Please repeat the records exactly from their first line, finishing at the line containing "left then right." and including it.

⟨

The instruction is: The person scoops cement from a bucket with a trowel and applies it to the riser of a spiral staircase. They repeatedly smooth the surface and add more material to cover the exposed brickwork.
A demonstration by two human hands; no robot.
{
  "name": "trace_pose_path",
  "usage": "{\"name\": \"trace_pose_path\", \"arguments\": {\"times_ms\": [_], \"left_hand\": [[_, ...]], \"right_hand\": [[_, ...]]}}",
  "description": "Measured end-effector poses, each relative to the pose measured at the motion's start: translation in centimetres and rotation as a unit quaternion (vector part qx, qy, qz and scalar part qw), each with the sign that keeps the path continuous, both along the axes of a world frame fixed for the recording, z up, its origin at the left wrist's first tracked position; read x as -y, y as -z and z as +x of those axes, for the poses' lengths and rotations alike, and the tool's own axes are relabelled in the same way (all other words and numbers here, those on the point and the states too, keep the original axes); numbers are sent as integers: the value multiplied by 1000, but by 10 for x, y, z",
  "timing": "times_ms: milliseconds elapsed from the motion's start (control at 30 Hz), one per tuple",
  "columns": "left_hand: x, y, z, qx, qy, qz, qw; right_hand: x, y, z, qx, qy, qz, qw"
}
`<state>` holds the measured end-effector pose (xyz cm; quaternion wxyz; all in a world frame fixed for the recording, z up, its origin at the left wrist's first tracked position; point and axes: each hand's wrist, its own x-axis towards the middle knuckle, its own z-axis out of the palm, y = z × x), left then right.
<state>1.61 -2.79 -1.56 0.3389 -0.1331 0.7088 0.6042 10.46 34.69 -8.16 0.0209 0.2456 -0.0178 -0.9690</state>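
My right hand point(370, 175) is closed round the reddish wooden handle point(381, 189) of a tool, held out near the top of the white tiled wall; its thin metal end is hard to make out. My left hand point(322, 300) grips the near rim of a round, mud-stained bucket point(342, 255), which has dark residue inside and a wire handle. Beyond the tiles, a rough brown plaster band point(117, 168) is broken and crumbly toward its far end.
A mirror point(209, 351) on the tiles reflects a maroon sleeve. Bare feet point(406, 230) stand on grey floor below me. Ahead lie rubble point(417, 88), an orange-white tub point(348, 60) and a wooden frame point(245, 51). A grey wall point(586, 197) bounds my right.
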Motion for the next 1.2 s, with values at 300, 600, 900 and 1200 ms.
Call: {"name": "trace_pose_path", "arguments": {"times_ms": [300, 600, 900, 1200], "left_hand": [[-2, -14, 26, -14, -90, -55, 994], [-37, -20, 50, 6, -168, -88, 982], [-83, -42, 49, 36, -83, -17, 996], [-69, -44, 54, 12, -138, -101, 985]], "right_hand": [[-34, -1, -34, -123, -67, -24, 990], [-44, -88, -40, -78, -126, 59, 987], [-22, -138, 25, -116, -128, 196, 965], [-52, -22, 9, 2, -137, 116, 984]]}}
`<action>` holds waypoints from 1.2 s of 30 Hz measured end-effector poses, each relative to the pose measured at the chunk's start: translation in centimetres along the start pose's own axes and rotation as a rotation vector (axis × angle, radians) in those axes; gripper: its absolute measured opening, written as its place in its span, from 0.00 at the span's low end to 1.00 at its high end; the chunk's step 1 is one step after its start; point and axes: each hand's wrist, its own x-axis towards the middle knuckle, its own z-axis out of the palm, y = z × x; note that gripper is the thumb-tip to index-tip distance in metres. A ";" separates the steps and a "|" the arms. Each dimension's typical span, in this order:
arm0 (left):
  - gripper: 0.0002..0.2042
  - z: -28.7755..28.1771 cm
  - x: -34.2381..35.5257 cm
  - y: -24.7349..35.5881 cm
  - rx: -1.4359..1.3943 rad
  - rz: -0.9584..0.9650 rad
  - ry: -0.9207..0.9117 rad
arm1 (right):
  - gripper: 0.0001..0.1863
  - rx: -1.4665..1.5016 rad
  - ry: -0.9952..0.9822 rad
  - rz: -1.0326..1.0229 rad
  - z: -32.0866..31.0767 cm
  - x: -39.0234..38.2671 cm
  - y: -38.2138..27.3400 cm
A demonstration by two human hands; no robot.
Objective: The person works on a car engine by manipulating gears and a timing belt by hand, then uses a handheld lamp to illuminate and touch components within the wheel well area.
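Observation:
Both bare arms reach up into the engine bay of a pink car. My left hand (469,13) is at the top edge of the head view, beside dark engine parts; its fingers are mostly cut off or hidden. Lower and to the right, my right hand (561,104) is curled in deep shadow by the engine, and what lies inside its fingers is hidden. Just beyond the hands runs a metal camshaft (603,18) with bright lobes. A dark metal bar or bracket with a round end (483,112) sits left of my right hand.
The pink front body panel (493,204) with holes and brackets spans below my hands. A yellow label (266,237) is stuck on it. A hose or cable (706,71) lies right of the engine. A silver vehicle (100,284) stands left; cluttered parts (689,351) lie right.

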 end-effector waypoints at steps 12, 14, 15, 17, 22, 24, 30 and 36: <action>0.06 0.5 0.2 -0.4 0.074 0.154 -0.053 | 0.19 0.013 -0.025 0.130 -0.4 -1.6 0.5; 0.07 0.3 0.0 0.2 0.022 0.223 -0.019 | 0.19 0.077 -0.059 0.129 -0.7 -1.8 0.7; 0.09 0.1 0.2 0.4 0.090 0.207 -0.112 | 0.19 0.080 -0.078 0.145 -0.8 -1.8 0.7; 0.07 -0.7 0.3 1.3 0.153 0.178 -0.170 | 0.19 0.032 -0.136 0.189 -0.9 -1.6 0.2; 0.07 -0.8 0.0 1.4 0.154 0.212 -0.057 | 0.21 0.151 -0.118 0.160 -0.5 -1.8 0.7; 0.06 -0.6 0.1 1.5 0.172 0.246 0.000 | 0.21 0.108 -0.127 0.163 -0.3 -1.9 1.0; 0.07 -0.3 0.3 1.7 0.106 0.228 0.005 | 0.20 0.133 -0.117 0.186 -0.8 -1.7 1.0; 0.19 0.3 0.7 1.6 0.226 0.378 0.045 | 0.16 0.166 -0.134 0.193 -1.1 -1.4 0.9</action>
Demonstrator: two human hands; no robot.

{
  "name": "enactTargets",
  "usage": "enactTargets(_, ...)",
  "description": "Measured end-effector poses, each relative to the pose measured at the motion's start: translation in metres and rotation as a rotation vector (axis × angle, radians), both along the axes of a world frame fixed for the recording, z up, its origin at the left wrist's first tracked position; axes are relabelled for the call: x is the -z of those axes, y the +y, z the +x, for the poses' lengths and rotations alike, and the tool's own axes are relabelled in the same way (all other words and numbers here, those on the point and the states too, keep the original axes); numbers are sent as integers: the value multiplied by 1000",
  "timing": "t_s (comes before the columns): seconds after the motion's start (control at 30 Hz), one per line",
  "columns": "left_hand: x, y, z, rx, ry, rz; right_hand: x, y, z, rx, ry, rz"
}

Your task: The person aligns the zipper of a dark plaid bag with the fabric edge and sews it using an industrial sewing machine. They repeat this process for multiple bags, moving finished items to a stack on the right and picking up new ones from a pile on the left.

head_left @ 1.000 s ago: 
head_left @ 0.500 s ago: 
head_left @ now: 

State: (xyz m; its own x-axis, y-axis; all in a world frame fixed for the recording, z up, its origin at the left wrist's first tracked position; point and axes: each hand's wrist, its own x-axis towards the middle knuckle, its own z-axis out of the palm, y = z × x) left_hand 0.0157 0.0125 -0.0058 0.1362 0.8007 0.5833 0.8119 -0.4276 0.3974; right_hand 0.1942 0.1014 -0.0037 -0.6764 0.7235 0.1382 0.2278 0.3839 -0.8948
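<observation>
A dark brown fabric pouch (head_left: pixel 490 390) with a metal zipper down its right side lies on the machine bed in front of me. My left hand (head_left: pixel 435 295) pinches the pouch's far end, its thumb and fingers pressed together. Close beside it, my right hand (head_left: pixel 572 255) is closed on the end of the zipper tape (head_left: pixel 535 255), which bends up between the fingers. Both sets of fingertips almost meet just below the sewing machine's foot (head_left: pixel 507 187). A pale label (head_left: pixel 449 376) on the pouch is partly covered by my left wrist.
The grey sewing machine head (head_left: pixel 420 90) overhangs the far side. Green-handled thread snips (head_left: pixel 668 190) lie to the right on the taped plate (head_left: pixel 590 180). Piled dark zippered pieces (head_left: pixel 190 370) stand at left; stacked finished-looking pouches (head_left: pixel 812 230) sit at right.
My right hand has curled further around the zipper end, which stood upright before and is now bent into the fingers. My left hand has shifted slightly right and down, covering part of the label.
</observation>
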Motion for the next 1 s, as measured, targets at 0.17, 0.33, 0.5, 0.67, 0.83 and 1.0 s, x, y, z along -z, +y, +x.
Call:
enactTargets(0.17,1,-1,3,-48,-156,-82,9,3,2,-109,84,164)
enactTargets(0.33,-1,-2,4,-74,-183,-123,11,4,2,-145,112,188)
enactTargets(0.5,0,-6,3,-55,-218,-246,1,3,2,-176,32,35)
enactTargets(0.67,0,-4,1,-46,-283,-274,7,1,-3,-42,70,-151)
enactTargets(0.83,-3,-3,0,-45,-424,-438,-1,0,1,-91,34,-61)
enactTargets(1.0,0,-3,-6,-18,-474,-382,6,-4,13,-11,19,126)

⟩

- **REPLY TO THE EXERCISE**
The instruction is: The person scoops cement from a bucket with a trowel and applies it to the riser of a spiral staircase. They repeatedly smooth the surface and add more material to cover the exposed brickwork.
A demonstration by two human hands; no robot.
{
  "name": "trace_pose_path",
  "usage": "{\"name\": \"trace_pose_path\", \"arguments\": {\"times_ms\": [_], \"left_hand\": [[_, ...]], \"right_hand\": [[_, ...]]}}",
  "description": "Measured end-effector poses, each relative to the pose measured at the motion's start: translation in centimetres and rotation as a unit quaternion (vector part qx, qy, qz and scalar part qw), each with the sign that keeps the path continuous, both along the axes of a world frame fixed for the recording, z up, its origin at the left wrist's first tracked position; read x as -y, y as -z and z as +x of those axes, for the poses' lengths and rotations alike, and the tool's own axes are relabelled in the same way (all other words and numbers here, those on the point and the states too, keep the original axes); numbers are sent as integers: the value multiplied by 1000, but by 10 for x, y, z",
  "timing": "times_ms: milliseconds elapsed from the motion's start (control at 30 Hz), one per tuple",
  "columns": "left_hand: x, y, z, qx, qy, qz, qw; right_hand: x, y, z, qx, qy, qz, qw"
}
`<state>` holds the measured end-effector pose (xyz cm; quaternion wxyz; all in a world frame fixed for the recording, z up, its origin at the left wrist's first tracked position; point and axes: each hand's wrist, its own x-axis towards the middle knuckle, its own z-axis out of the palm, y = z × x), left then right.

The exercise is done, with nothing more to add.